Has anyone had a chance to see the new D series from Cat?
Oh man! They've introduced an XHP line to the D series that's the most powerful track machine they've ever made........ wesport


----------



## snocrete (Feb 28, 2009)

Rearward visibility looks horrible on that thing!


----------



## NICHOLS LANDSCA (Sep 15, 2007)

snocrete;1452910 said:


> Rearward visibility looks horrible on that thing!


Who needs to back up if you can just push through whatever is in front of you


----------



## snocrete (Feb 28, 2009)

NICHOLS LANDSCA;1452915 said:


> Who needs to back up if you can just push through whatever is in front of you


True.....but this is a CAT, not a BOBCAT


----------



## NICHOLS LANDSCA (Sep 15, 2007)

95hp in the regular D and 106hp in the XHP. I want one, I want one:redbounce:redbounce or two


----------



## peteo1 (Jul 4, 2011)

What a pretty machine. I think I know what's going on my Xmas wish list.


----------



## icudoucme (Dec 3, 2008)

http://www.gradingandexcavation.com...idSteer_and_Compact_Track_Loaders__15975.aspx

They most be fuel hogs.... I have 297c and the rear visibility stinks. I think they should just seal the back and add a camera system where the rear view mirror is.

The new leveling system seems cool

http://mobile.forconstructionpros.c...-series-skid-steers-and-compact-track-loaders


----------



## 07F-250V10 (Jul 18, 2011)

From what i see on the Bobcat website, CAT sucks


----------



## JohnnyU (Nov 21, 2002)

07F-250V10;1453455 said:


> From what i see on the Bobcat website, CAT sucks


You're basing your opinion on something you saw on a competitor's website? 
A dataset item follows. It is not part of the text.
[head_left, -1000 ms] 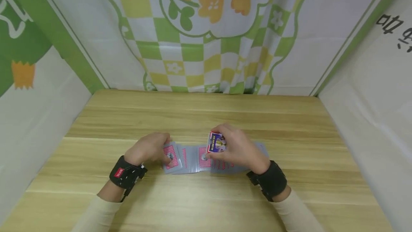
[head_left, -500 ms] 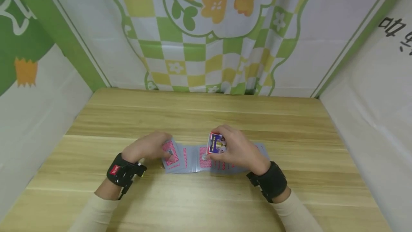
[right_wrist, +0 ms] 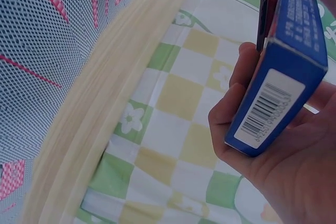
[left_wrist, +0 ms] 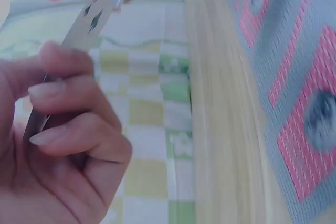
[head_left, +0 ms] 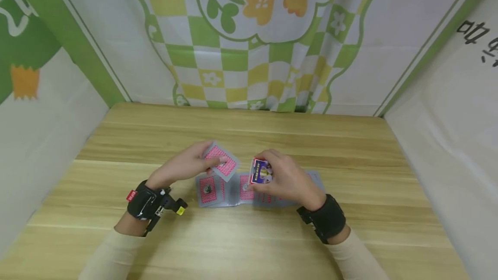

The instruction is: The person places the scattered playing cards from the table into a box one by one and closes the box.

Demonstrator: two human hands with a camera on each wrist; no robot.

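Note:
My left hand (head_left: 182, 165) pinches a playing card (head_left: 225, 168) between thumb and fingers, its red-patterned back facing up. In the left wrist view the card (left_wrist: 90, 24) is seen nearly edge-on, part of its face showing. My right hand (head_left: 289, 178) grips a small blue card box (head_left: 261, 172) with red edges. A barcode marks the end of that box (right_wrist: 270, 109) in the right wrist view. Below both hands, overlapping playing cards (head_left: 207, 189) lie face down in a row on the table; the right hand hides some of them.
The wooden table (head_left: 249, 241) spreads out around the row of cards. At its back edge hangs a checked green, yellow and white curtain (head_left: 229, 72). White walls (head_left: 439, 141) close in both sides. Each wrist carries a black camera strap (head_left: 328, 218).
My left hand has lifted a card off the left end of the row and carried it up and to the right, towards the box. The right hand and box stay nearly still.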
I haven't run the D Series yet, but I must say I was pretty impressed with the C Series cabs. Maybe I will have to make a trip out to Edwards Demo area soon...


----------



## icudoucme (Dec 3, 2008)

07F-250V10;1453455 said:


> From what i see on the Bobcat website, CAT sucks


the MTL is like riding on a cloud the I've used a new bobcat T770 and it's nice.The CAT still has some nice cab features. The CAT (c series)hasn't changed since 2007 they where the leader for awhile bobcat(M series) found CAT's weak points and improved on it. CAT uses less fuel then Bobcat and has a wider cab opening.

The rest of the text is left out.